(23/09/2018) – Na última terça-feira, quando a reportagem do site Usinagem-Brasil chegou à fábrica da Dormer Pramet do Brasil, no bairro de Interlagos, em São Paulo, estava sendo concluído o desembarque de uma retificadora de 5 eixos. Esta é a quinta máquina a ser incorporada à produção de rotativas este ano e outras duas estão previstas para chegar até dezembro.
“Nosso volume de produção está em forte crescimento. Nossa capacidade produtiva de ferramentas de metal duro e de machos de HSS – que são os segmentos em que estamos investindo mais neste momento – já está de 30 a 35% maior que a do ano passado”, informa Francisco Campos, diretor-presidente da Dormer Pramet do Brasil. O quadro de funcionários cresceu 15% em 2018.
Ele explica que a fábrica está sendo equipada para um aumento ainda maior, visando atender ao crescimento da demanda do mercado mundial de rotativas. A unidade brasileira é atualmente a principal fornecedora de ferramentas rotativas para todas as filiais da Dormer Pramet no mundo. “Entre 80 e 90% de todas as ferramentas Dormer e Precision comercializadas em todo o mundo são produzidas na unidade de Interlagos”, informa, lembrando que desde 2007 o grupo vem concentrando a produção de rotativas na unidade brasileira.

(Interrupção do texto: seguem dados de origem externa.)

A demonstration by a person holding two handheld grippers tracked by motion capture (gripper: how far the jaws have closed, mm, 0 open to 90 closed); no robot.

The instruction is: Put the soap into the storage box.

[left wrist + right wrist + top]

PRODUTIVIDADE – Além de novas máquinas, a empresa também implantou um programa de Lean Manufacturing que tem apresentado excelentes resultados, segundo o executivo. O “Transformation Program” – programa desenvolvido pela empresa – já possibilitou ganho de produtividade de 55% desde a sua implantação, no final de 2015.
Campos conta que para a execução do programa, a fábrica foi inteiramente mapeada, dividida em 15 áreas e levantadas as oportunidades de melhoria. Em outubro, uma equipe mundial do Grupo Sandvik estará no Brasil para o fechamento do programa, oportunidade em que um novo programa será implantado, desta vez envolvendo também as áreas adminsitrativas e de manutenção.
INDÚSTRIA 4.0 – Um novo passo na modernização e atualização do parque fabril já está em curso. “Estamos nos acercando da Indústria 4.0. Já fizemos um primeiro estudo das possibilidades de conectividade de cada uma máquinas, incluindo os 10 robôs já em operação na fábrica”, informa. “Agora vamos preparar o business case e iniciar o programa em 2019”.